La liberté de la presse menacée aux USA par l’attaque du gouvernement contre les lanceurs d’alerte

Lors de l’audience préliminaire de Bradley Manning cette semaine (à l’heure d’écriture de l’article, le 10/01/2013 – ndt), le gouvernement a accentué sa guerre contre les lanceurs d’alerte, plaidant que l’accusation de « secours à l’ennemi » devrait être portée contre quiconque partage du matériel confidentiel avec des journalistes – même s’il s’agit du New York Times. Le Juge Lind a demandé à l’accusation si les charges retenues contre Manning seraient les mêmes si l’on échangeait WikiLeaks par le New York Times, et l’accusation fut prompte à répondre « Oui ».

Jesselyn Radack du Government Accountability Project (Projet pour la Responsabilité du Gouvernement, ndt), écrit que cet argument menace les journalistes autant que les lanceurs d’alerte:

La portée de cette phrase est stupéfiante et devrait alarmer tous les journalistes. Elle rend réelle une chose que j’ai dite depuis longtemps concernant la guerre menée aux lanceurs d’alerte – que l’Espionage Act sera bientôt utilisé pour poursuivre les journalistes, tout comme il sert à taper sur les sources.

Elle souligne que « le raisonnement qui émerge de l’affaire Manning servira de restriction de facto de l’expression politique, qui est au coeur d’une société libre et démocratique » et elle cite le travail d’un auteur néo-conservateur, Gabe Schoenfeld, qui a argué que l’Espionage Act devrait être utilisé pour poursuivre les journalistes. Aussi tiré par les cheveux que cela ait pu paraître à l’époque, Radack commente que c’est exactement ce que le président Obama a fait par sa série fortement médiatisée de poursuites judiciaires à l’encontre de lanceurs d’alerte gouvernementaux. (Lien)

Le gouvernement a donné « Un Dérangeant Avertissement aux Médias à l’Audience de Bradley Manning », écrit Greg Mitchell pour The Nation. Il met l’accent sur l’argument du gouvernement selon lequel qui que ce soit diffusant des informations classées confidentielles à un organe de presse peut et devrait être accusé de « secours à l’ennemi ». Il s’accorde avec Radack sur le fait qu’il s’agit là d’une menace glaçante au journalisme, et il en parcourt certaines réactions de la part des médias « mainstream » (« grands » médias « classiques », ou « consensuels », ndt). (Lien)

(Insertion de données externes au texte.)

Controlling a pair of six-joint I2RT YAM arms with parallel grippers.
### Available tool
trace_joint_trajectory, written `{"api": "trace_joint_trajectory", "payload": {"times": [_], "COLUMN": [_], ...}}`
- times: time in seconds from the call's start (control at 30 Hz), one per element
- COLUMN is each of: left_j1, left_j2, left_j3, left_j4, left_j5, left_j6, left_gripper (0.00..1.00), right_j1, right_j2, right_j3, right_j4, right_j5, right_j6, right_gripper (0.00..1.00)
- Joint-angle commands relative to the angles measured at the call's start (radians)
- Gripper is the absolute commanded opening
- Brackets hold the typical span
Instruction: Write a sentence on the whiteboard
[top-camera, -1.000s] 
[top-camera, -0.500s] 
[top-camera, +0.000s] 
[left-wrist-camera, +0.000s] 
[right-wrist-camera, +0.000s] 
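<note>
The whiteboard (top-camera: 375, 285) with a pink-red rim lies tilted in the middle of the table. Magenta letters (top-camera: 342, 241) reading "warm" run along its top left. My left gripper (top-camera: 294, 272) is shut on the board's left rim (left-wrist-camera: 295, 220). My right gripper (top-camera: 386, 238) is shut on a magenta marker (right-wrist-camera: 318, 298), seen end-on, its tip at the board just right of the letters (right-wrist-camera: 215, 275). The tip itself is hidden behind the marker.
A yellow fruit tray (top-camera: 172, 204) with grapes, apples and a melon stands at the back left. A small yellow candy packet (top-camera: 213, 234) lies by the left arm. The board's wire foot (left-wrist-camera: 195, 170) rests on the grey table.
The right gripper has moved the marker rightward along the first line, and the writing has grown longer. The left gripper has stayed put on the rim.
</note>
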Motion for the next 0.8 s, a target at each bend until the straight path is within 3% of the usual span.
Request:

Glenn Greenwald demande rhétoriquement pourquoi les sources de la Maison Blanche qui ont diffusé des informations aux journalistes ne sont pas en procès, dans son article « Pourquoi les sources à la Maison Blanche de Bob Woodward – ou Woodward lui-même – ne sont-elles pas à la barre à côté de Bradley Manning? » (Bob Woodward est reporter au Washington Post et a travaillé sur l’affaire du Watergate, ndt) Étant donné que Bradley Manning n’avait aucun désir d’apporter secours à l’ennemi, le fait que le gouvernement essaye de l’en accuser démontre que quiconque expose la malfaisance gouvernementale à un journaliste peut alors être accusé d’avoir secouru l’ennemi.

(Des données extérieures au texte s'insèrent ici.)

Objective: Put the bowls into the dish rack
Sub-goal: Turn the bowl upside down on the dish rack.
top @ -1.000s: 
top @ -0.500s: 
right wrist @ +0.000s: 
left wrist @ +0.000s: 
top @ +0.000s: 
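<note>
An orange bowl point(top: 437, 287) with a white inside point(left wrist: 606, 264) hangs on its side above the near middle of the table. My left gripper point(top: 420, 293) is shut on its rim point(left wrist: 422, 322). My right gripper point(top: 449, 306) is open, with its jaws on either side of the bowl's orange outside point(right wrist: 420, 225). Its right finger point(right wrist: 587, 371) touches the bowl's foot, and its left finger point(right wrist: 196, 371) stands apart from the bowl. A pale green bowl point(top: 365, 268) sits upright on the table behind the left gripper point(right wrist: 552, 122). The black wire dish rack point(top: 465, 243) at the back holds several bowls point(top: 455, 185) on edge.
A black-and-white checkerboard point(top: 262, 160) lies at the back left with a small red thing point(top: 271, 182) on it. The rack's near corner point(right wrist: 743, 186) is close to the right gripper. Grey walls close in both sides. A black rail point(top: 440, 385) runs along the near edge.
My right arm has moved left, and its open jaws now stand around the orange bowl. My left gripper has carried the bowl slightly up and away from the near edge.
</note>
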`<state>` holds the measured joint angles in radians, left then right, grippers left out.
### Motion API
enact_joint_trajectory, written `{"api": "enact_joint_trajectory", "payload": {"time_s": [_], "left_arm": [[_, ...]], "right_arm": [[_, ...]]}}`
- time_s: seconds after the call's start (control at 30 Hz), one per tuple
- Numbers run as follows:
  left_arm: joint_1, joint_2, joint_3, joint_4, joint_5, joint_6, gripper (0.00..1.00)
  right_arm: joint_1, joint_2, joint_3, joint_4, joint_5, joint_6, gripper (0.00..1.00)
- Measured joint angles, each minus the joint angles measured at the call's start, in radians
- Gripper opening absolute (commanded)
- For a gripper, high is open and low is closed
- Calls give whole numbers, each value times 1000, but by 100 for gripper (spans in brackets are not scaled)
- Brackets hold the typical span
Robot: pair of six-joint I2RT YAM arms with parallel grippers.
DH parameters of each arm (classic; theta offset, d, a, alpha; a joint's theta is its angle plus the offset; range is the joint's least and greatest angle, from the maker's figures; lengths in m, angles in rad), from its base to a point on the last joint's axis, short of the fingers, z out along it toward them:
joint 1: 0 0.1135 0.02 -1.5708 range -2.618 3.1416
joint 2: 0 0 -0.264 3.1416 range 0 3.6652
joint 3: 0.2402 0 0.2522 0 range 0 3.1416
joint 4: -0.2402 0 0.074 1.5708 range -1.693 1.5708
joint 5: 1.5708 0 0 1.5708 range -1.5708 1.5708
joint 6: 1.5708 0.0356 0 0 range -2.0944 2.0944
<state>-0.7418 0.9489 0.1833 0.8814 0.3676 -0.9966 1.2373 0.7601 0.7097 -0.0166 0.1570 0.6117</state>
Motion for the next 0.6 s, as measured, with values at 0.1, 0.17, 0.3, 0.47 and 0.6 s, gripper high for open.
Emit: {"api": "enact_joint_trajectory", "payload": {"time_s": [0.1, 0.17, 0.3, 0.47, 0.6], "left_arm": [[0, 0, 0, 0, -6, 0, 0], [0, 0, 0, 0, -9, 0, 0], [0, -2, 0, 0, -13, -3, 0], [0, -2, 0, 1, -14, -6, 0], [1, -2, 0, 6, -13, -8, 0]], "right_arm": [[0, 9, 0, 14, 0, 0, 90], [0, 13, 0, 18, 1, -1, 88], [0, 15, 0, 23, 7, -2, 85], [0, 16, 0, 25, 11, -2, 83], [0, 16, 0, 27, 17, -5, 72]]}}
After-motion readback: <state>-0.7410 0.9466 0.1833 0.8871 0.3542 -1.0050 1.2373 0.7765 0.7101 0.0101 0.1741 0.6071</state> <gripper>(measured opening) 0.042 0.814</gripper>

La théorie est que, même si ce n’était pas son intention, les informations que Manning a dévoilées peuvent aboutir à avoir de la valeur pour l’organisation terroriste: un argument qui s’applique à quasiment toutes les fuites d’informations confidentielles à n’importe quelle organisation médiatique, transformant ainsi le fait classique de lancer l’alerte en un équivalent de trahison.

Il s’interroge pour savoir pourquoi, vue cette attaque significative contre à la fois le journalisme et les lanceurs d’alerte, il se constate si peu d’intérêt de la part des diffuseurs médiatiques mainstream. (Lien)

Il n’y a pas que l’avenir d’un lanceur d’alerte héroïque en jeu, mais aussi celui de la liberté de la presse.